## WHAT IS NEEDED
The line containing "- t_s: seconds" marks the end: output every line of the data up to it, and that line too, exactly as written.
★ ★ ★ ★ ★ ★ ★
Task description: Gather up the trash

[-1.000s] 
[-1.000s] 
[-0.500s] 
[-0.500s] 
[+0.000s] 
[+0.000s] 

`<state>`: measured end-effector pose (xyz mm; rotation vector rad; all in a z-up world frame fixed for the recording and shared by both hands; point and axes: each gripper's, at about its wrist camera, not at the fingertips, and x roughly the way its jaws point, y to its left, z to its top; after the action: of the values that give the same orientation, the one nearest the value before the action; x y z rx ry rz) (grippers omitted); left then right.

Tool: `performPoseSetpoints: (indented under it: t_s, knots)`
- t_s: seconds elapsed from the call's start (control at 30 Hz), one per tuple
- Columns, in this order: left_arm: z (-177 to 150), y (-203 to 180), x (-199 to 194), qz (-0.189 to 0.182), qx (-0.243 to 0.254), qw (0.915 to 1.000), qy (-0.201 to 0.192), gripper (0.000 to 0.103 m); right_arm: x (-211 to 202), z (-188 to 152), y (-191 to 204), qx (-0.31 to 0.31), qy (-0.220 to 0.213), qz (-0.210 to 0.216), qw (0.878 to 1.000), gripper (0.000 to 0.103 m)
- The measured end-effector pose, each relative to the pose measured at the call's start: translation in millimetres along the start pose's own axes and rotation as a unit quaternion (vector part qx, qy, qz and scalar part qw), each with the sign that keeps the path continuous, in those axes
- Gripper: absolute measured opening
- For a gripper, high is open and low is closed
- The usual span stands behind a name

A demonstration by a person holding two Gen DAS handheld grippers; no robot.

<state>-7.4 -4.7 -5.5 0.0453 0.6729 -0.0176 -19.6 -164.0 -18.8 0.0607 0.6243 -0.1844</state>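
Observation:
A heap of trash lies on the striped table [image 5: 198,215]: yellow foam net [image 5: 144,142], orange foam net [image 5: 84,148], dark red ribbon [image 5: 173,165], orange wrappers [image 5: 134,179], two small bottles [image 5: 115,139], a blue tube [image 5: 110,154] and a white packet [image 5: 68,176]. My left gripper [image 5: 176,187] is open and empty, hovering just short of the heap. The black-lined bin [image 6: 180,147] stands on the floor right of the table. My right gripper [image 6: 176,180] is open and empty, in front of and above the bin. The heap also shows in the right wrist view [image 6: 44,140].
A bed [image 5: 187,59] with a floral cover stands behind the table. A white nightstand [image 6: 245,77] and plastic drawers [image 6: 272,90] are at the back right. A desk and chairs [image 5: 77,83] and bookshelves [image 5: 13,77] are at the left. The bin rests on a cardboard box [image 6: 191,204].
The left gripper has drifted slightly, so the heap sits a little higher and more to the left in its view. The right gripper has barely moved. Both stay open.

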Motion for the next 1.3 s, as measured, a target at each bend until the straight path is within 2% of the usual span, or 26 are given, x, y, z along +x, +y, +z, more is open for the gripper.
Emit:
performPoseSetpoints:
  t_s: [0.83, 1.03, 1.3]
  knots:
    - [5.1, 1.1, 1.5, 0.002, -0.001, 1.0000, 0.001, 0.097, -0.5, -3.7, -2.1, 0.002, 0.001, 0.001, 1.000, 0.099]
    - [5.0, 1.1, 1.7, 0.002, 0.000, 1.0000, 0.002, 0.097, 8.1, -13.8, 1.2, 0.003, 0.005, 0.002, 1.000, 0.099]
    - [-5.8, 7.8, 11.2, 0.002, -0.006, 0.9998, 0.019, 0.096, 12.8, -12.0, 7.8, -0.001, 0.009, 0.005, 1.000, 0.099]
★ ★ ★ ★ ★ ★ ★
## SOLUTION TO THIS TASK
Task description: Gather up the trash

[-1.000s] 
[-1.000s] 
[-0.500s] 
[-0.500s] 
[+0.000s] 
[+0.000s] 

`<state>`: measured end-effector pose (xyz mm; rotation vector rad; all in a z-up world frame fixed for the recording and shared by both hands; point and axes: each gripper's, at about its wrist camera, not at the fingertips, and x roughly the way its jaws point, y to its left, z to its top; after the action: of the values that give the same orientation, the one nearest the value before the action; x y z rx ry rz) (grippers omitted); left then right.

Tool: `performPoseSetpoints: (indented under it: t_s, knots)`
- t_s: seconds elapsed from the call's start (control at 30 Hz), one per tuple

No more is needed for this answer.